Exercise directions:
Everything from the first line of the material below through the line containing "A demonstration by" is to be printed exactly, and nothing more.

____________

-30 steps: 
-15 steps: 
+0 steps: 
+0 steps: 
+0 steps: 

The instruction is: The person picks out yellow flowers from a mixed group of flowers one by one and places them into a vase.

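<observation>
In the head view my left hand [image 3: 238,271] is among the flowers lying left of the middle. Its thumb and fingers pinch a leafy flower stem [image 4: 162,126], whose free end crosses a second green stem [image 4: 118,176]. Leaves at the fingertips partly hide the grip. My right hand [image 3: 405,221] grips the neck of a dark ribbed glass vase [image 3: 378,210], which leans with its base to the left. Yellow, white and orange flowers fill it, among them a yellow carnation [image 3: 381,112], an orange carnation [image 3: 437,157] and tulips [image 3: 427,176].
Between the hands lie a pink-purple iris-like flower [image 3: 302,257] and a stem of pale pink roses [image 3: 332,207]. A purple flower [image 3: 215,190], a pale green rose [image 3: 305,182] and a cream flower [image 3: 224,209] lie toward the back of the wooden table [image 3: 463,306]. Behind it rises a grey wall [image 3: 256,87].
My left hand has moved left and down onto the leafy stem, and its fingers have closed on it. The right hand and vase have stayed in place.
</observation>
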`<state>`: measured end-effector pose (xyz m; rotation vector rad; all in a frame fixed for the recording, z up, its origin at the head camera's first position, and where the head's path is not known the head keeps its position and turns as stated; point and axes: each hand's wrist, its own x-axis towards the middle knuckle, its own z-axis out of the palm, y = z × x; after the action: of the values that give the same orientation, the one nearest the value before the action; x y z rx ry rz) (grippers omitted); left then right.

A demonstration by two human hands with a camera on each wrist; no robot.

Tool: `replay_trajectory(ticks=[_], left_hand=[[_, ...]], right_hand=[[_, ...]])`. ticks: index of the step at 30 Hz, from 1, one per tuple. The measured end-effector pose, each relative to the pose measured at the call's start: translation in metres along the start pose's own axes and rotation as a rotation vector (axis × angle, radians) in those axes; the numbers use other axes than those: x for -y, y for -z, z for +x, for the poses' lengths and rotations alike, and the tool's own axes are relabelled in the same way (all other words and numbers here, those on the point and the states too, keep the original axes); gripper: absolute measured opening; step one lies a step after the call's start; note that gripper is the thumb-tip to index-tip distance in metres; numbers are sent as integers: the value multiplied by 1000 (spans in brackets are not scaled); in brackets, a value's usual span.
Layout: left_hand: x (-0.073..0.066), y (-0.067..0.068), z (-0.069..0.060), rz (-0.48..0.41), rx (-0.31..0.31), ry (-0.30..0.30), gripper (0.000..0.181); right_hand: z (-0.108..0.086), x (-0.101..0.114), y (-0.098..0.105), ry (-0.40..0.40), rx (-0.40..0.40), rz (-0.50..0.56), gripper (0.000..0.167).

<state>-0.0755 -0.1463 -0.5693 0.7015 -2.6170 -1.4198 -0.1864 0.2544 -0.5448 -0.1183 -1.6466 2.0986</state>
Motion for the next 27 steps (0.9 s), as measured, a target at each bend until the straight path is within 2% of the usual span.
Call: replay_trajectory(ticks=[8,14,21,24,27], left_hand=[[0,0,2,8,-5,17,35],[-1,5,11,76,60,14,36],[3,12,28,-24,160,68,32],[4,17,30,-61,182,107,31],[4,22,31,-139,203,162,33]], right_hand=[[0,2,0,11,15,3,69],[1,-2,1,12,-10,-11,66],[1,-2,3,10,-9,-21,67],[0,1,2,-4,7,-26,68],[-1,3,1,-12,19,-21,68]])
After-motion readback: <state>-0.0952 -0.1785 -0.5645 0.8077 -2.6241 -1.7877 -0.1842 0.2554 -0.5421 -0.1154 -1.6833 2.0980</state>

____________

Exercise response:
-30 steps: 
-15 steps: 
+0 steps: 
+0 steps: 
+0 steps: 

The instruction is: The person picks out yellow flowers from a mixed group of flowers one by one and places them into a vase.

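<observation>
In the head view my left hand [image 3: 238,271] is among the flowers lying left of the middle. Its thumb and fingers pinch a leafy flower stem [image 4: 162,126], whose free end crosses a second green stem [image 4: 118,176]. Leaves at the fingertips partly hide the grip. My right hand [image 3: 405,221] grips the neck of a dark ribbed glass vase [image 3: 378,210], which leans with its base to the left. Yellow, white and orange flowers fill it, among them a yellow carnation [image 3: 381,112], an orange carnation [image 3: 437,157] and tulips [image 3: 427,176].
Between the hands lie a pink-purple iris-like flower [image 3: 302,257] and a stem of pale pink roses [image 3: 332,207]. A purple flower [image 3: 215,190], a pale green rose [image 3: 305,182] and a cream flower [image 3: 224,209] lie toward the back of the wooden table [image 3: 463,306]. Behind it rises a grey wall [image 3: 256,87].
My left hand has moved left and down onto the leafy stem, and its fingers have closed on it. The right hand and vase have stayed in place.
</observation>
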`<state>`: measured end-effector pose (xyz m; rotation vector rad; all in a frame fixed for the recording, z up, its origin at the head camera's first position, and where the head's path is not known the head keeps its position and turns as stated; point and axes: each hand's wrist, its own x-axis towards the middle knuckle, its own z-axis out of the palm, y = z × x; after the action: of the values that give the same orientation, the one nearest the value before the action; x y z rx ry rz) (grippers omitted); left then right.

A demonstration by two human hands with a camera on each wrist; no robot.

The response is finished.